Baking offers a simple solution to the question, “Where do we start?” Having the little ones simply pour ingredients you’ve already measured allows for simple, yet successful, tasks. Baking also offers a different of learning in food science. Our favorites? My own banana bread and cookie recipes, and cookie recipes that have been passed through generations.
Praise the Chef
They may be the best mushroom-washer or egg-cracker in the world or they may have just executed veggie & hummus roll-ups for dinner while you merely cut the peppers, but make sure they know whatever role they played was important in nourishing the family. If it is appropriate, have them present the platter. If not, they can announce what is for dinner, what steps were easy, and what the challenges presented themselves.
Keep Calm and Cook On
Don’t be afraid of a mess; clean up and move on. Remember, the more confidence they get, the less likely you’ll be making every meal. Bonus? Involving children or even them making the meal themselves will surely guarantee their eating at mealtime.

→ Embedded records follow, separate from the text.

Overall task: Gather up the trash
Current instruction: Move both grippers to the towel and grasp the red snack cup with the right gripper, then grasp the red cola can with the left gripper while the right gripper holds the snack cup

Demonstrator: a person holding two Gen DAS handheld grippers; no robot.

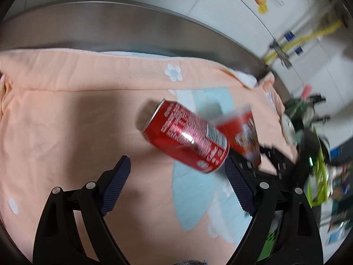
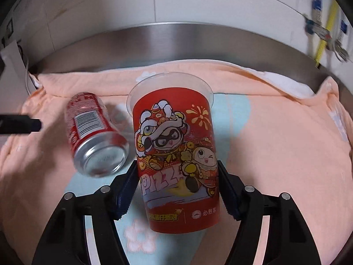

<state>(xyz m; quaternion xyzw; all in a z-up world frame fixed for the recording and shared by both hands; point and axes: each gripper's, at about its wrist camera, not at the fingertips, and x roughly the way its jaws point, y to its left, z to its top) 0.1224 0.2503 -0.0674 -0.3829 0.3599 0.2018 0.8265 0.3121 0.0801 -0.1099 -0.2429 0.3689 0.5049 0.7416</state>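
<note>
- Trash first: a red soda can (image 2: 97, 135) lies on its side on the peach floral cloth (image 2: 275, 137), silver base toward the right wrist camera, at about 9 o'clock from the cup.
- Beside it, the red paper cup (image 2: 176, 161) sits between the pads of the right gripper (image 2: 177, 191), and both dark blue pads press its sides; gripped, rim pointing away from the camera.
- Reading the cup: a cartoon lion-dance character, a firework burst, big white letters "PIZZ" with the rest hidden, yellow Chinese characters too small to read, and a small logo with Chinese characters that look like "必胜客".
- A clear plastic rim or lid rings the cup's far end.
- Over to the left wrist view: the left gripper (image 1: 177, 174) is spread wide with nothing between its pads.
- The can (image 1: 187, 137) lies just ahead, at 12 to 1 o'clock, its near end close to the right-hand pad; touching or not, I cannot tell.
- Can's label shows a barcode and blocks of white small print, too blurred to read.
- Behind it at 2 o'clock, the cup (image 1: 242, 134) shows as a motion-blurred red shape.
- Cloth rests on a steel counter (image 2: 176, 37), white tiled wall (image 2: 198, 2) at 12 o'clock.
</note>
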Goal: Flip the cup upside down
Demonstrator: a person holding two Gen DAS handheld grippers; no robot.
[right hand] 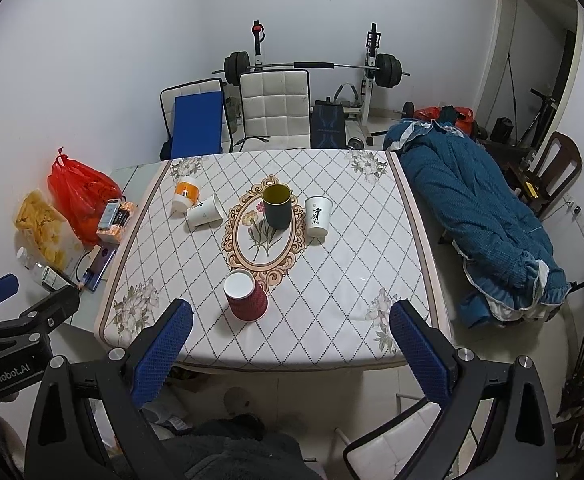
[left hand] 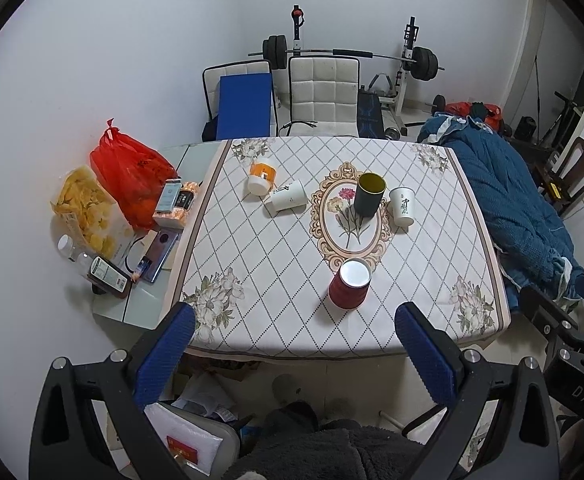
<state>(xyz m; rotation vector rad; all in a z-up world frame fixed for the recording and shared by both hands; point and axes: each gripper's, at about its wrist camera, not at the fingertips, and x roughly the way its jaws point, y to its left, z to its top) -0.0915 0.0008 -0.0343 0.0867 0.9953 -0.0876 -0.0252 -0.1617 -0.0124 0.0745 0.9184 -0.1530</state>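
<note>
A red paper cup [left hand: 349, 284] [right hand: 246, 295] stands on the near part of the patterned tablecloth [left hand: 276, 264] [right hand: 331, 280], white end up. A dark green cup [left hand: 368, 193] [right hand: 277, 205] stands open end up at the table's centre. A white cup with black writing [left hand: 402, 206] [right hand: 317, 216] stands to its right. Another white cup [left hand: 288, 196] [right hand: 204, 211] lies on its side to the left. My left gripper [left hand: 295, 352] and right gripper [right hand: 292, 344] are both open and empty, held back beyond the table's near edge.
An orange-and-white jar [left hand: 262, 176] [right hand: 186, 194] lies near the fallen white cup. A red bag [left hand: 130, 172], snacks, bottles and a phone crowd the table's left strip. White chairs [left hand: 323, 96] and a barbell rack stand behind; a blue quilt [right hand: 479, 216] lies to the right.
</note>
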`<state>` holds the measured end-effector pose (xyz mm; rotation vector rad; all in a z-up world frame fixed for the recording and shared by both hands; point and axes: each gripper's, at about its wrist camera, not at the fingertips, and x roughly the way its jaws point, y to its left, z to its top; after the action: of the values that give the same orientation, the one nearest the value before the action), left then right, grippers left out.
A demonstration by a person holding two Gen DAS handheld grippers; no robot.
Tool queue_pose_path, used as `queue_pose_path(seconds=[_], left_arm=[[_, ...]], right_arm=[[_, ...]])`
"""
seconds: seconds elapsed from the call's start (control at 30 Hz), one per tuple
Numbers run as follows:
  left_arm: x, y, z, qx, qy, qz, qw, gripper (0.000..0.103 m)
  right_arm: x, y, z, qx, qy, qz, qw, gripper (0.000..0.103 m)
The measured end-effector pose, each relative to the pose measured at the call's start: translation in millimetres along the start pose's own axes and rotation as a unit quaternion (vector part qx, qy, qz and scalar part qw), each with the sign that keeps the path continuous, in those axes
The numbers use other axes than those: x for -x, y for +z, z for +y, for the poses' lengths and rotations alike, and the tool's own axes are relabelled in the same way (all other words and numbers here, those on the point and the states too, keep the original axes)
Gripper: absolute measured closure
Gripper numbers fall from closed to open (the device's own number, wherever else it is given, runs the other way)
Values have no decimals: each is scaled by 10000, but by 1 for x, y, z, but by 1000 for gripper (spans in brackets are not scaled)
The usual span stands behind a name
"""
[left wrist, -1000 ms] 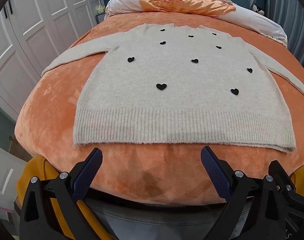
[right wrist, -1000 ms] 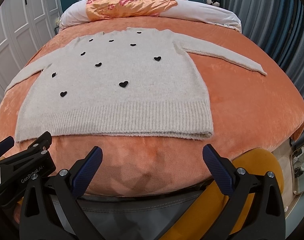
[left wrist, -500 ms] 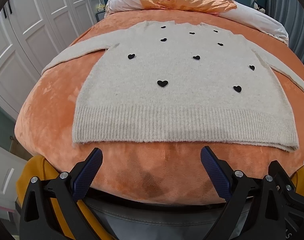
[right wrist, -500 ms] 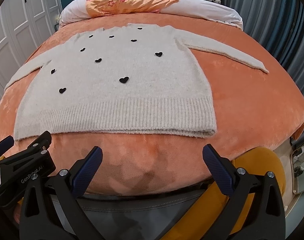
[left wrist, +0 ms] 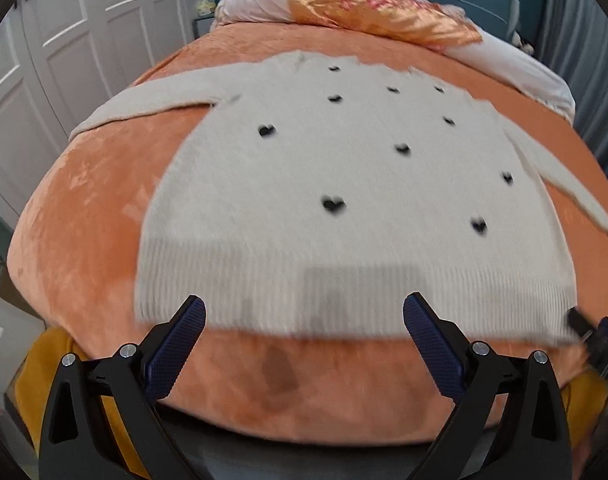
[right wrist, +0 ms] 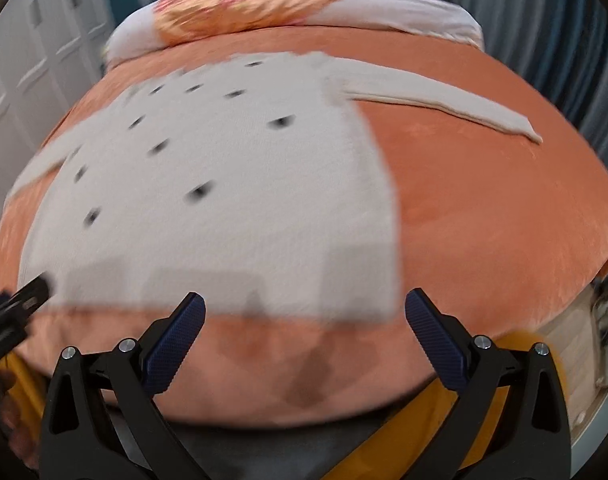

As you work together, dig into those favorite recipes from your childhood, gather those that your new family has grown to love, and prep a book of favorites to share with potential generations to come. Happy cooking!
Two favorites in our home featured in these photos:
Easy Chicken and Salsa Roll-ups
1lb chicken cooked and small cubed
8 oz softened cream cheese
¾ cup salsa
1 cup roasted corn (or thawed frozen corn)
Mix together ingredients, spoon and spread on tortillas or sandwich wraps, roll tightly, and refrigerate. Once cooled, slice in one-inch sections as an appetizer or larger as part of a meal.